Мой друг был и остается для меня современным олицетворением часто упоминающегося, но редко встречающегося на практике, понятия – "Fair Play". Это словосочетание, насколько мне известно, впервые применил Вильям Шекспир в "Жизни и смерти короля Джона", и относилось оно к законам рыцарских поединков.

Приведу один пример, такой "Честной игры", свидетелем которого довелось мне быть самому.

 

Когда судишь себя, ищи вину там, где вины не видно.

Тогда твои добродетели еще более упрочатся.

Хун Цзычен. "Вкус корней".

На повидавшей виды сцене шахматного клуба сражались два известных в городе мастера, чемпионы Ленинграда разных лет, внешне – абсолютные антиподы. Игравший белыми грузный мужчина лет пятидесяти с прибалтийско-белесыми несколько выпученными глазами был похож на уставшего и подвыпившего Деда Мороза, только что сбросившего свой маскарадный костюм и, зачем-то, переодевшегося в потертую офицерскую форму. Он уверенно мастерил каждый свой ход, словно ввинчивая фигуру в деревянную столешницу, а затем удовлетворенно откидывался на спинку стула и задиристо поглядывал на соперника с видом столяра-краснодеревца, знающего цену своей работы.
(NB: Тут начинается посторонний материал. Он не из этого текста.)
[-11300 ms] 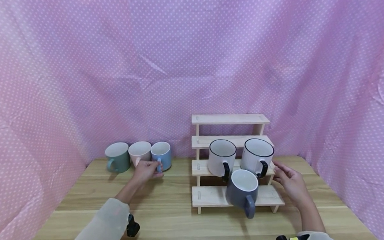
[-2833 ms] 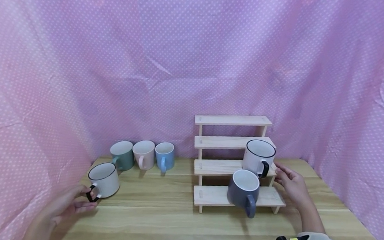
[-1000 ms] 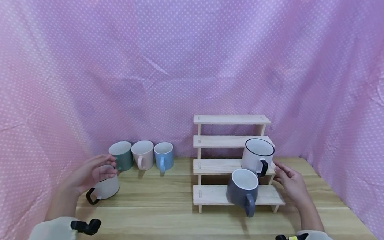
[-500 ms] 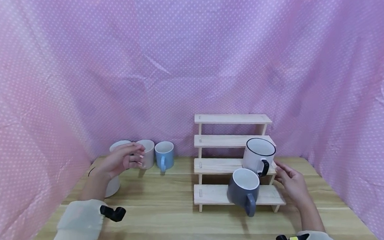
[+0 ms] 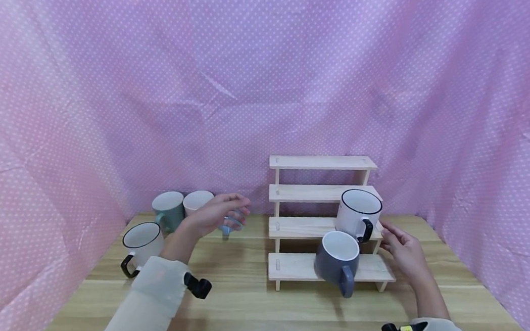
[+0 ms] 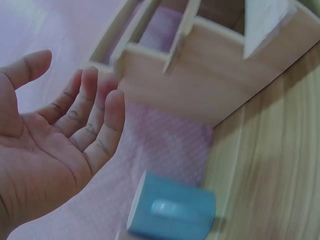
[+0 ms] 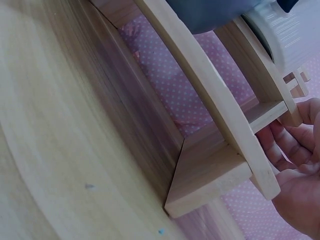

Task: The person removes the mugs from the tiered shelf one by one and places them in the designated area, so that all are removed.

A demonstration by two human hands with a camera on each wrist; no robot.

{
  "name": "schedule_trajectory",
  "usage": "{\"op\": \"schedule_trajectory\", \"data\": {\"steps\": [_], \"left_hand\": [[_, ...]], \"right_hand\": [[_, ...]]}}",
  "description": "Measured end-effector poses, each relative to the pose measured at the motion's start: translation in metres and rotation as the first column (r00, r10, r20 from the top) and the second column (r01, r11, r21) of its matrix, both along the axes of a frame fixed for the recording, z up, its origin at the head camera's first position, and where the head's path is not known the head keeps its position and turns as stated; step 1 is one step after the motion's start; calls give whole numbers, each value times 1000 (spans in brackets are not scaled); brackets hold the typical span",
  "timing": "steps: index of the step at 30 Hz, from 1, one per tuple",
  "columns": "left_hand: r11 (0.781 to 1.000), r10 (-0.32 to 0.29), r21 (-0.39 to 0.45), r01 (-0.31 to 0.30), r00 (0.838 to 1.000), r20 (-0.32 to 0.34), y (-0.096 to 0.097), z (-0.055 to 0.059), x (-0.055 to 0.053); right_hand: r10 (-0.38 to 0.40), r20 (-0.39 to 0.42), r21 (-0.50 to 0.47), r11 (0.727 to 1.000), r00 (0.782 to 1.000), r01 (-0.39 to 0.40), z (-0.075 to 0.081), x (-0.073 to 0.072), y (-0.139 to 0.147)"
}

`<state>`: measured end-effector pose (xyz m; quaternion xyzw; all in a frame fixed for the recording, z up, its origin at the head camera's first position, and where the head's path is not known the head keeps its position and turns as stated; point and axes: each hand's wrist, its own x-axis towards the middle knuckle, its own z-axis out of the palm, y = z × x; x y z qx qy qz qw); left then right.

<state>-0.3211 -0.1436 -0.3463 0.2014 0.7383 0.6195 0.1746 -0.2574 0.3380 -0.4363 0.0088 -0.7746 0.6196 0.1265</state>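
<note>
My left hand (image 5: 214, 215) hovers with loosely spread fingers in front of the light blue mug (image 5: 225, 230), hiding most of it in the head view. In the left wrist view that hand is palm-up and holds nothing, apart from the blue mug (image 6: 175, 210). My right hand (image 5: 404, 253) grips the right side of the wooden tiered shelf (image 5: 294, 267), thumb and fingers about the end of a step. A white mug with black rim and handle (image 5: 352, 221) stands on the second step from the bottom. A dark grey mug (image 5: 332, 265) sits on the lowest step.
Another black-rimmed white mug (image 5: 147, 253) stands on the table (image 5: 256, 318) at the left. Behind it are a green mug (image 5: 171, 214) and a pale pink mug (image 5: 197, 201), partly covered by my left hand. A pink dotted cloth (image 5: 242, 86) hangs behind and at the sides.
One black-rimmed white mug has gone from the shelf to the table's left, where my left hand let it go. That hand has since moved right, to the blue mug. My right hand stays.
</note>
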Motion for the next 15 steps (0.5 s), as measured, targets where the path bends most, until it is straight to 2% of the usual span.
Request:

Напротив него расположился коротко стриженный молодой человек с большим лбом и подвижными восточными глазами. По напряженному лицу его (неуловимо схожему с фотографией нового хозяина Белого дома) периодически пробегала нервная гримаса. Ему явно не удавалось скрыть эмоции, обуревающие всякого творца в момент создания или первого исполнения своего произведения. Взявшись за фигуру, он медленно поднимал ее над доской, подолгу удерживая в руке, и, лишь затем, опускал на намеченное поле, причем не в середину квадрата, а ближе к его уголку. Ожившие фигуры, подражая своему аниматору, старались не выявлять своей значимости и стремились ненароком не побеспокоить расположенную по соседству коллегу (вне зависимости от ее принадлежности к белой или черной армии). Фигуры эти чем-то напоминали рефлектирующего интеллигента в переполненном ленинградском автобусе.
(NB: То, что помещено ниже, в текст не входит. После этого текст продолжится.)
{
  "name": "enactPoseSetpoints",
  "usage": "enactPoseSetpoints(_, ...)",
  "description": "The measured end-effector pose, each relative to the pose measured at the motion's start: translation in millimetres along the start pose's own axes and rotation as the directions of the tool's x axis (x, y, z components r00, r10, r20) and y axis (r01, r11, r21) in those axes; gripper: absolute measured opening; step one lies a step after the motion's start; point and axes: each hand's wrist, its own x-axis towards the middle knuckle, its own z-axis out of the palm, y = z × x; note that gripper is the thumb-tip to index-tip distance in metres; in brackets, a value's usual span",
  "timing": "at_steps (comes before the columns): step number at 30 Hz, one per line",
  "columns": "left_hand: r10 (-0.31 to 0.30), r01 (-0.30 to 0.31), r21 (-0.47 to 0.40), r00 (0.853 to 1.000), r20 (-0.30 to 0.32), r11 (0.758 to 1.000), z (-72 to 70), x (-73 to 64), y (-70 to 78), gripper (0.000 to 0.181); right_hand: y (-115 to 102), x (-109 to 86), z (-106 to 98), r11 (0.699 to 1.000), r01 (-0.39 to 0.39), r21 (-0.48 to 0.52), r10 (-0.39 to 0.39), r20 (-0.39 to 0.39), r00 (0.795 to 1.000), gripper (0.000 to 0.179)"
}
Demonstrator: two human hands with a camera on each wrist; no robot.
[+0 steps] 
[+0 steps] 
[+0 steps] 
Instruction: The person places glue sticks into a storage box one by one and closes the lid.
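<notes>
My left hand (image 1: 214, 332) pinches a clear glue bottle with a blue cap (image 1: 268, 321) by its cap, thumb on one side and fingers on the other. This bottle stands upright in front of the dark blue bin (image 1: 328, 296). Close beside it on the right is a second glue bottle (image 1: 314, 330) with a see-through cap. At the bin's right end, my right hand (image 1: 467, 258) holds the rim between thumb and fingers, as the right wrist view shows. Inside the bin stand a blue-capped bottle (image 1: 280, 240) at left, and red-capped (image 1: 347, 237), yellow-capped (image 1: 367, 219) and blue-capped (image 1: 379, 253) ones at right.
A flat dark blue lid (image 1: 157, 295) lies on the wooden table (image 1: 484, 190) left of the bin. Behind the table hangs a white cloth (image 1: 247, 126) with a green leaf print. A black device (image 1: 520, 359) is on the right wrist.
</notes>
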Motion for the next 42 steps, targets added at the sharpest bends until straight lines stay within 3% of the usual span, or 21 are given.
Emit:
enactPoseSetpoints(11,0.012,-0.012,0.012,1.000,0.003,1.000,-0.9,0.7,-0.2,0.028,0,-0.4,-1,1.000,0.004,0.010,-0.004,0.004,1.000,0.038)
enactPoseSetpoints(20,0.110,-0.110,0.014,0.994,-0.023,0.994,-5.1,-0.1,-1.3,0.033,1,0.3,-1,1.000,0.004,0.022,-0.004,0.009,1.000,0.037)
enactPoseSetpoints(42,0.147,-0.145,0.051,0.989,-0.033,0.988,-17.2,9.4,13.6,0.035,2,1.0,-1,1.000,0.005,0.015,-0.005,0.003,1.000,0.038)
Время на обдумывание, как, впрочем, и всякое отпущенное нам время, неумолимо убывало, а позиция оставалась весьма запутанной. В докомпьютерную эпоху такие ситуации оценивались банально, а главное, безответственно: "со взаимными шансами".
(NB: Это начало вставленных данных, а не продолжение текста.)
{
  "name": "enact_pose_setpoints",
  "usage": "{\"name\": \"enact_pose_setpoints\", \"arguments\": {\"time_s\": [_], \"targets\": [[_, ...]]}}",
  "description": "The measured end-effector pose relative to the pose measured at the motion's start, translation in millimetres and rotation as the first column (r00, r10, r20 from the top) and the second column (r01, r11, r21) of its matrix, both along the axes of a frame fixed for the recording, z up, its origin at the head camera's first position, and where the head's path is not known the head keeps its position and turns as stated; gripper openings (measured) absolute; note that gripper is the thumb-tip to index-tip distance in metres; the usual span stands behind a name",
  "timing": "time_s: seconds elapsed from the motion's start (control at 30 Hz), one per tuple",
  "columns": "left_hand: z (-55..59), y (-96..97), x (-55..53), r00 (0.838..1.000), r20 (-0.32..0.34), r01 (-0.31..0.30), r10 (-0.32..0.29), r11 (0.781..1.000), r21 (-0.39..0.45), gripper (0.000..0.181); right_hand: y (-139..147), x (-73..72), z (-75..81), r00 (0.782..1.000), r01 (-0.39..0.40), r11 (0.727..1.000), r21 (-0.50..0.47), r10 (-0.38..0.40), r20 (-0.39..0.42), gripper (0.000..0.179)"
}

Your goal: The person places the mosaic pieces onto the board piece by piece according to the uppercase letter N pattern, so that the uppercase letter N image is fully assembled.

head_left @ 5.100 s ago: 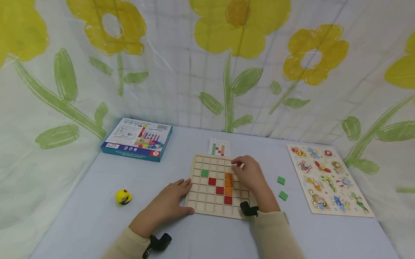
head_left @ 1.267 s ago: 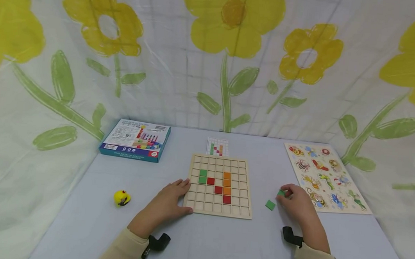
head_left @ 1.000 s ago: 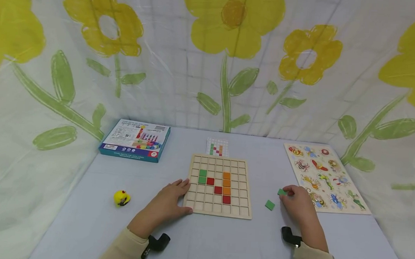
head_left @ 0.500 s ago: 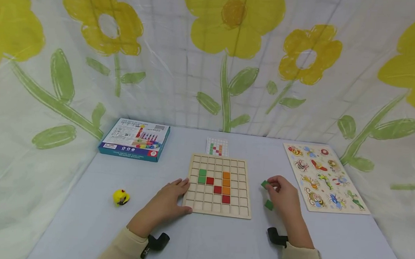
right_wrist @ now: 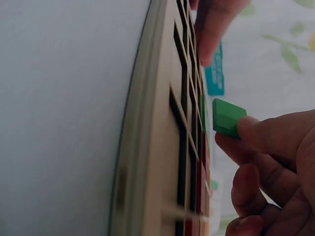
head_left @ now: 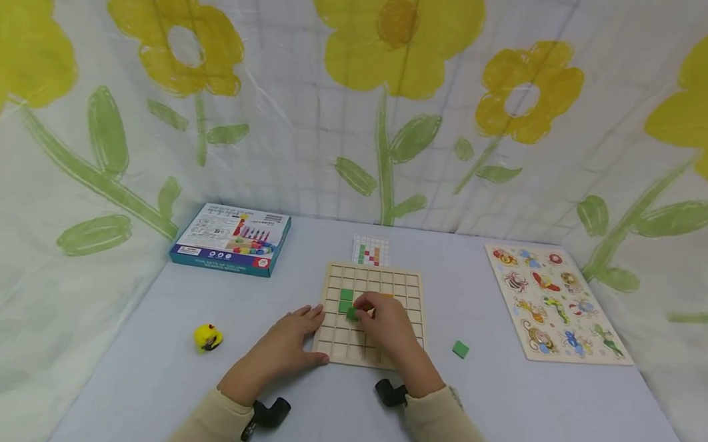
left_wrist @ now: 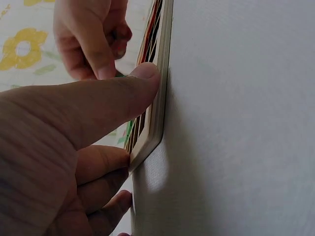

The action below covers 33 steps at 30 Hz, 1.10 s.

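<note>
In the head view a wooden grid board [head_left: 331, 343] lies on the table. My right hand [head_left: 389, 323] is over its middle, pinching a green square tile [right_wrist: 228, 117] between thumb and fingertips. In the right wrist view that tile is tilted, a small gap off the grid. Two green tiles [head_left: 346, 301] sit one below the other in cells left of the held one. The right hand covers the red tiles and most of the orange tiles [head_left: 387, 295]. My left hand [head_left: 287, 343] rests at the board's near left corner, thumb [left_wrist: 145, 71] against the front edge, fingers along the left edge.
One loose green tile [head_left: 460, 349] lies right of the board. Behind the board is a small pattern card [head_left: 371, 250]. A boxed game [head_left: 229, 239] stands back left, a yellow toy [head_left: 207, 338] nearer on the left. An insect puzzle board [head_left: 556, 305] lies at the right.
A second green tile has come to sit in the grid. The right hand picked up another green tile from the right and carried it left over the board. The left hand stays put.
</note>
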<state>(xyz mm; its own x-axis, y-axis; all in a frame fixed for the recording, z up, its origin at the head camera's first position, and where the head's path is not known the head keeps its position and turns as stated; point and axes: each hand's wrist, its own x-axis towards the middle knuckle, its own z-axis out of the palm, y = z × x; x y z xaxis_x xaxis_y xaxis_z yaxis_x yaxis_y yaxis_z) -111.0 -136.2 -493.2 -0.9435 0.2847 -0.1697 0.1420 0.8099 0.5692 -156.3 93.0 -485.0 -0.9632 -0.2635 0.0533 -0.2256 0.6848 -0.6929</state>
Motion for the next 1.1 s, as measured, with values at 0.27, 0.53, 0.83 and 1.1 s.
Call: {"name": "enact_pose_setpoints", "arguments": {"time_s": [0.27, 0.53, 0.83, 1.1], "targets": [[-2.0, 2.5, -2.0, 1.0, -0.003, 0.017, -0.017, 1.0, -0.013, 0.09, -15.5, -5.7, -4.9, 0.999, -0.04, 0.996, 0.077, 0.042, -0.025, 0.004], [0.1, 2.0, -0.8, 0.999, -0.011, 0.03, -0.031, 0.999, -0.011, 0.089, -16.7, -3.2, -2.3, 0.998, -0.064, 0.99, 0.128, 0.062, 0.013, 0.005], [0.3, 0.8, -1.0, 1.0, -0.008, 0.027, -0.027, 0.999, -0.021, 0.09, -15.4, -3.1, -0.5, 0.998, -0.068, 0.987, 0.144, 0.068, 0.003, 0.008], [1.7, 0.7, 0.5, 1.0, 0.023, -0.005, 0.006, 1.0, -0.019, 0.091, 30.0, -1.8, 15.5, 0.998, 0.057, 0.997, 0.052, -0.057, -0.008, 0.006]]}}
Такая формулировка ни к чему не обязывает, так как прекрасно подходит как к средневековой табии, так и к исходной расстановке фигур в суперсовременных шахматах Фишера.

Итак, время истекало, и соперники начали повторять ходы, молчаливо смиряясь с ничейным исходом. Преодолев некоторое смущение (положение соперника объективно выглядело перспективнее), молодой мастер все же решился первым предложить ничью.

Опытный боец, относившийся к своему коллеге с явным уважением, бегло глянул на часы, крякнул, как будто опрокинул стопку водки на посошок, и протянул руку в знак согласия. Молча оформили бланки и приступили к традиционному анализу. Ветеран, несколько раздосадованный упущенными по его мнению возможностями атаки, поначалу довольно быстро и без особого азарта передвигал фигуры, но как только на доске возникла финальная позиция, он словно опохмелился, - поднатужился и, неожиданно уверенно, продемонстрировал форсированный путь к победе.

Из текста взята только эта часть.